The museum holds an extensive collection of Olympic materials. Resources include both final reports and result books from Summer and Winter Olympiads along with several Olympic winter sports reference books. Collections also include photographs from the III Olympic Winter Games in 1932 and the 1980 Olympic Winter Games. The archives room houses 750 linear feet of materials from the President of the III Olympic Winter Games Committee, Godfrey Dewey along with the documents from the 1980 Lake Placid Olympic Organizing Committee.

The Henry Uihlein Collection

The scrapbook featured was created by Henry Uihlein II, a successful businessman and internationally known philanthropist. Uihlein was also a sports organizer and in looking through the scrapbook, it is evident that he had a passion for speed skating, and was an enthusiastic supporter or the skater, Charles Jewtraw, the 1924 Olympic champion. He was also prominent in speed skating organizations on both the national and local levels. He was instrumental in bringing the Eastern Championships of speed skating to Lake Placid in 1914 and the village’s first International event in 1920 when they hosted the International Outdoor Speed Skating Championships. Largely through Uihlein’s efforts, Lake Placid gained world-wide recognition as a skating and winter sports center. 

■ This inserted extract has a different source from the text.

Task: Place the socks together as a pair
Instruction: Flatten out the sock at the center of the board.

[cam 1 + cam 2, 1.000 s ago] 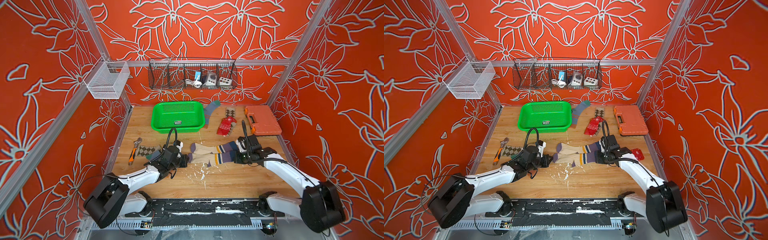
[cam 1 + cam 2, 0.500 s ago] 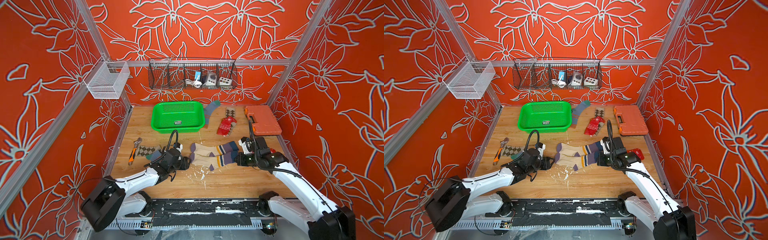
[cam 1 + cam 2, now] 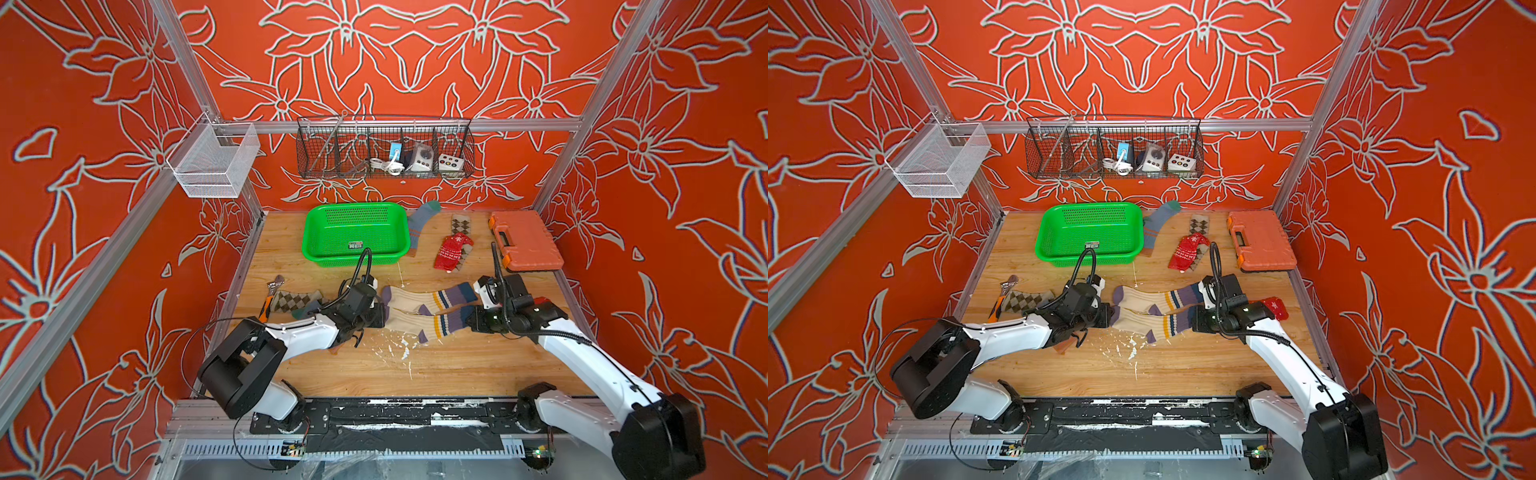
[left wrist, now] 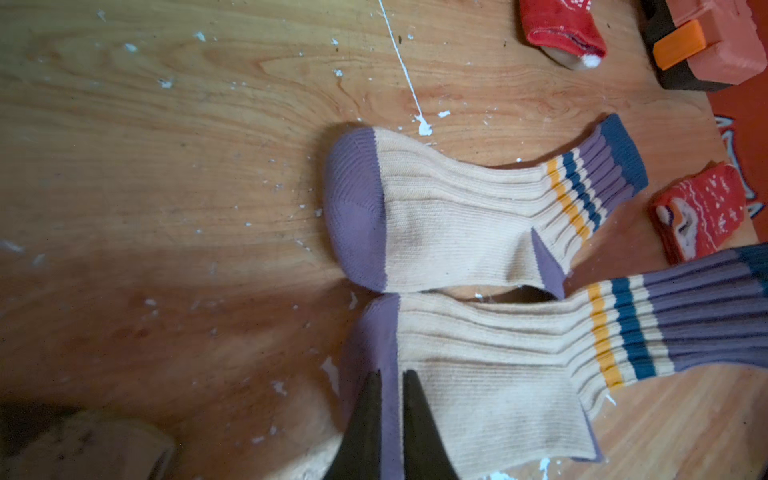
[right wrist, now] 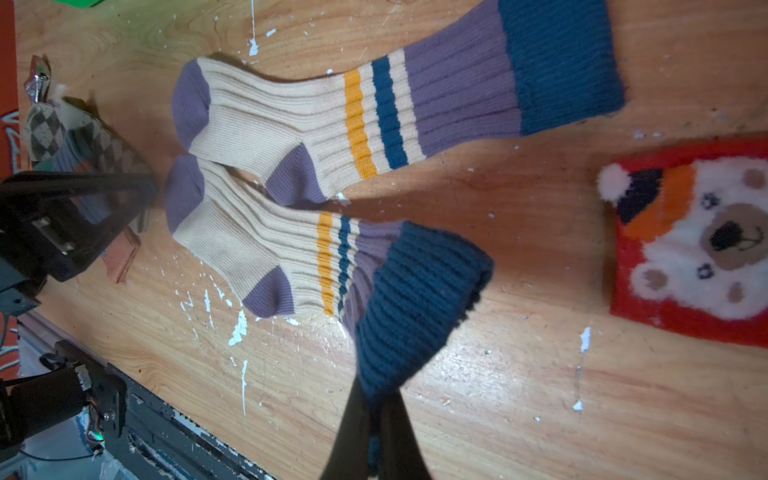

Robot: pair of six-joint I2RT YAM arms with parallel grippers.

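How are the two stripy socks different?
The near striped sock is pinched at toe and cuff by the left gripper and right gripper; the far striped sock lies free. The near one's navy cuff is bunched up; the far one's lies flat. Both are beige, same stripes.

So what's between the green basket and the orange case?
Three socks, seen in both top views: a blue sock, then an argyle sock partly under a red snowflake sock.

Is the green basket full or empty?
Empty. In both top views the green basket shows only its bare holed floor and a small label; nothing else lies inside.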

This scrapbook contains an extensive collection of articles, pictures, and objects relating to the speed skating world around Lake Placid and Saranac Lake in the late 1910s and early 1920s. It contains multiple images on Henry Uihlein II, speed skating legend Charles Jewtraw, and other prominent speed skaters of the time period.

Of note in this collection, some of the pages in the scrapbook were blank, but the page numbers in the collection were retained as in the original. Therefore, some pages will not be listed in the collection.